How about – and as I’m feeling generous tonight – rounding up to a princely sum of 0.02 percent? I think I got that right – maths was never my strong suit, mind. So I’m happy to be corrected by anyone who’d like to doublecheck.
But let’s just say – for argument’s sake – that I am actually right. We then have a figure for compensation for this massively high-profile case – a case which, remember, has led to the closure of Murdoch’s best-selling newspaper – of 0.02 percent of annual turnover.

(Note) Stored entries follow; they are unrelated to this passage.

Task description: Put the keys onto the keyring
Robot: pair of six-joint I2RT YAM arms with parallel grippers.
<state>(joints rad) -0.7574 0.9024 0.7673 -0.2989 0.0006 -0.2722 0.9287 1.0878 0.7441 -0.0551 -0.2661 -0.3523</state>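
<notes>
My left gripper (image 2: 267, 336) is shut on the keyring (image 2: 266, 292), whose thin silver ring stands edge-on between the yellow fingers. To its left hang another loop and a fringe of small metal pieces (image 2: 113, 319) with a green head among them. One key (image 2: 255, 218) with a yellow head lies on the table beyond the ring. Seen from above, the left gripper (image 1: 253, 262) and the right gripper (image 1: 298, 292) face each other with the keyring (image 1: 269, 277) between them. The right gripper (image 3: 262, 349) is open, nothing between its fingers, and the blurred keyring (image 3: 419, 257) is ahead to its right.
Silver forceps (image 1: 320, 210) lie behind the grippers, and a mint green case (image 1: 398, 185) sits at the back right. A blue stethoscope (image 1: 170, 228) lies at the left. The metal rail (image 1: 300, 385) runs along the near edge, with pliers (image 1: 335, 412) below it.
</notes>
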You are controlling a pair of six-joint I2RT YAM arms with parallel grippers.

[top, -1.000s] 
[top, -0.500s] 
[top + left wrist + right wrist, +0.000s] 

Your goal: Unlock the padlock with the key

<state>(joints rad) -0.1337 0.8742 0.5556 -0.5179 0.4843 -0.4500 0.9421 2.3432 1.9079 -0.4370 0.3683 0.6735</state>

And yes, that’s the turnover of just one piddling year!
Whilst the phone-hacking and the competitive advantages it brought his newspaper empire have apparently been going on for at least a decade.
Now if you didn’t have that money, that’d be curtains for this company. But since the spare cash is apparently lying around, and the will to pay it out is similarly prevalent, it looks like Mr Murdoch – “the stiletto, the man of method, a cold-eyed manipulator” if there ever was one – will get his own way yet again.
Even in the case of Milly Dowler.
Even in such horrifying circumstances.
Even after everything that’s happened in the past six months.
So do his shareholders really have nothing more to say on this matter?